Qui dit épopée pense irrémédiablement à la Compagnie de Jésus, et aux textes de Saint Ignace de Loyola qui ne sont certes pas pour rien dans les choix esthétiques de Carissimi, optant franchement pour les préceptes d'une Contre Réforme plutôt musclée. Sans aller jusqu'à parler de climat guerrier, on regrette dans ce disque un ton assez timoré, fort éloigné du sens et du contexte des œuvres interprétées. Si Le Parlement de Musique articule assez évidemment ces pages, les solistes choisis semblent peu à la hauteur, et parfois hors propos.
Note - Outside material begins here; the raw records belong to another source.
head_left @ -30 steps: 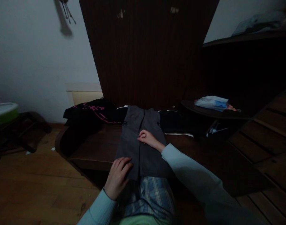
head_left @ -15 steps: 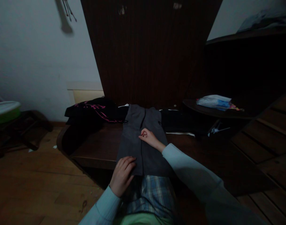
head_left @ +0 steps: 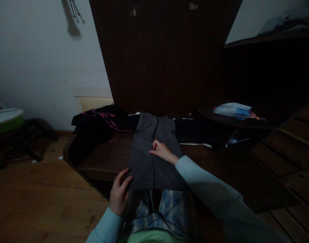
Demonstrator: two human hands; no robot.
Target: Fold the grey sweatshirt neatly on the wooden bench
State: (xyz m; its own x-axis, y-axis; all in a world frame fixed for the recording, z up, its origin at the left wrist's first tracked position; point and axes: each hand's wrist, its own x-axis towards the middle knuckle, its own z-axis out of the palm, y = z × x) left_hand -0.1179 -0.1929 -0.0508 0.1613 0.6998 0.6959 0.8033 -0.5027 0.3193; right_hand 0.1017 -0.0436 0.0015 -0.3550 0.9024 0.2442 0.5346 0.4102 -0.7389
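Note:
A dark grey garment (head_left: 141, 162) lies spread flat on a dark wooden bench, with a lengthwise seam or slit down its middle. Its near edge comes to the bench front, just above my lap. My left hand (head_left: 119, 195) is at the garment's near left edge, thumb and fingers apart, the fingertips at the cloth. Over the middle of the garment is my right hand (head_left: 162, 151), its fingers curled and the thumb stretched out with a gap between. I see nothing held in it. Whether it presses on the cloth is hard to tell.
Black clothing with a pink pattern (head_left: 104, 118) is heaped at the bench's back left. Dark folded cloth (head_left: 195, 131) lies right of the garment. A blue and white plastic packet (head_left: 232, 110) rests on a rounded shelf. A green tub (head_left: 7, 121) stands on a stool at left.
My left hand has moved left and slightly down, from on top of the garment to its left edge. The right hand's thumb and fingers have parted a little.

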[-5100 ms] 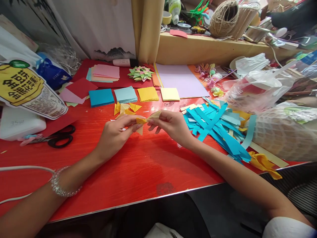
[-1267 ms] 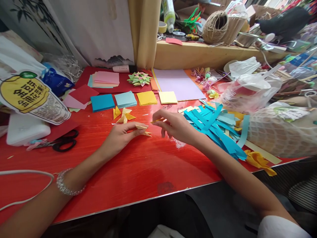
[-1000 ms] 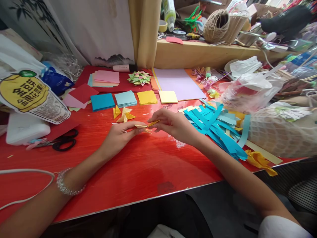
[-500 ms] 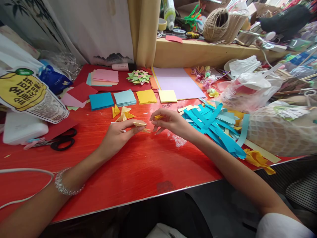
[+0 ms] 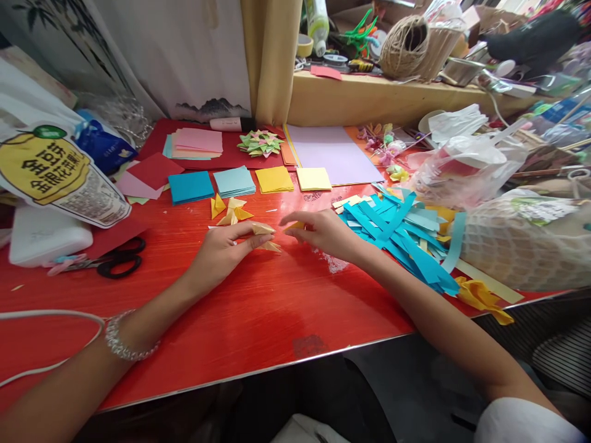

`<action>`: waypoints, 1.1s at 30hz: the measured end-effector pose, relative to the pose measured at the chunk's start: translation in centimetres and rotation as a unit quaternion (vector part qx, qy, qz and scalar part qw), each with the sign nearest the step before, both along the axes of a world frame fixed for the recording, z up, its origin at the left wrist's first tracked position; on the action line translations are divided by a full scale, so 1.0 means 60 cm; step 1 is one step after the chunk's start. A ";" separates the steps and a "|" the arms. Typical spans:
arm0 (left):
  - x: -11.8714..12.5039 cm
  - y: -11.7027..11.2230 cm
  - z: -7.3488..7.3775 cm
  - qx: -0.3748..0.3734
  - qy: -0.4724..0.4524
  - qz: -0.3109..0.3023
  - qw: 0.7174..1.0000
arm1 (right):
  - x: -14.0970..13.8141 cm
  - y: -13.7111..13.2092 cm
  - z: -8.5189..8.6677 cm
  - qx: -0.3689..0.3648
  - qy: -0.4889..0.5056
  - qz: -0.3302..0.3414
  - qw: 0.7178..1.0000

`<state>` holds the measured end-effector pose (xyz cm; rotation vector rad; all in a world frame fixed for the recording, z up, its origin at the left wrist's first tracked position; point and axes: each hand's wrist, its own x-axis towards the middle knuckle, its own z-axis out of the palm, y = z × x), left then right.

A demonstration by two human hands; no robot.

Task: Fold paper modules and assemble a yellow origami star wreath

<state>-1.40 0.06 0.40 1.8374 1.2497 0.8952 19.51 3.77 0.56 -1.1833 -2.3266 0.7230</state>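
Note:
Between the thumb and fingers of my left hand (image 5: 226,249) is a pale yellow folded paper piece (image 5: 266,229), with pointed ends sticking out to the right. Just right of it, my right hand (image 5: 323,231) pinches a darker yellow folded paper piece (image 5: 295,226), partly covered by the fingers. The two pieces are a small gap apart. Beyond my left hand, a few folded yellow and cream paper pieces (image 5: 235,212) lie on the red table (image 5: 258,320).
Square paper stacks in blue (image 5: 191,187), light blue (image 5: 234,181), yellow (image 5: 274,179) and cream (image 5: 314,178) line the table behind my hands. Blue paper strips (image 5: 392,227) heap at right. Black-handled scissors (image 5: 120,261) lie left. A folded paper ornament (image 5: 260,143) sits at the back.
The pale piece in my left hand has turned and shows more of its faces. My right hand has shifted slightly right and down, its index finger stretched further over the yellow piece.

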 end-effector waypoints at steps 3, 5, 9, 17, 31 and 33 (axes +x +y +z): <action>-0.001 0.001 -0.001 0.003 0.008 0.002 1.000 | -0.004 -0.002 0.000 -0.043 0.019 -0.005 0.999; -0.001 0.001 -0.002 0.008 0.012 0.002 1.000 | -0.006 -0.006 0.003 -0.070 0.056 -0.007 0.996; -0.003 0.000 -0.001 0.025 0.017 -0.006 1.000 | -0.007 -0.020 0.022 -0.045 0.113 0.017 0.992; -0.002 -0.002 0.001 0.056 0.031 -0.006 0.998 | -0.007 -0.031 0.038 0.110 0.081 0.092 0.986; -0.002 -0.004 0.001 0.053 0.033 -0.004 0.998 | -0.005 -0.036 0.038 0.103 0.044 0.083 0.990; -0.002 -0.004 0.001 0.053 0.033 -0.006 0.998 | -0.004 -0.035 0.039 0.113 0.042 0.085 0.989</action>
En général, nous avons affaire ici à de petites voix incertainement placées qui traînent sur le bas de la note avec exagération. Certes, de lourds vibrati n'auraient pas été bienheureux, on le leur accordera, mais des choix si radicaux que ceux qu'ils exploitent asservissent les œuvres à des batailles de clocher plutôt que de les servir en toute objectivité. Tout cela tourne immanquablement à la revendication maniérée, et c'est bien dommage. On sait d'autres tentatives, moins érudites peut-être, moins prétentieuses certainement, qui défendent plus directement ce répertoire ; pour n'en citer qu'un, rappelons-nous le travail de Diego Fasolis, pourtant spécialisé dans un baroque plus tardif, qui va droit au but.
On trouvera dans cet enregistrement des pièces d'un aîné que le temps à plus ménagé : renommé pour ses improvisations et ses toccatas (dont Partite sopra passagli, pour harpe), Girolamo Frescobaldi (1583-1643) fit paraître deux livres de motets, dont sont tirés O mors illa (O Mort / si amère et si haïssable...) et Deus noster (Dieu est notre refuge et notre force…). Le Ferrarrais avait cultivé une approche personnelle de la musique sacrée suite à son séjour en Flandres au service du cardinal Bentivoglio. Aussi écrivit-il de nombreuses canzone dont on pourra aisément entendre la trace dans son œuvre religieuse. C'est par sa production purement instrumentale qu'il est connu à notre époque, ses recueils de pièces pour clavecin ayant connu depuis une cinquantaine d'années un regain d'intérêt, de la part des interprètes comme des mélomanes. Le ton de l'équipe réunie autour de Martin Gester convient mieux à la production de ce compositeur.
Enfin, deux symphonies en si bémol majeur et en ré majeur du romain Lelio Colista (1629-1680) – benjamin de Carissimi, qui fit une carrière de veilleur de la galerie de la Sixtine parallèlement à son activité de musicien, et qui pourra faire ici figure d'avant-garde vers le classicisme plus tardif – complètent avantageusement ce programme conçu comme un Concert Spirituel à Rome en 1650 (c'en est le titre, tout simplement).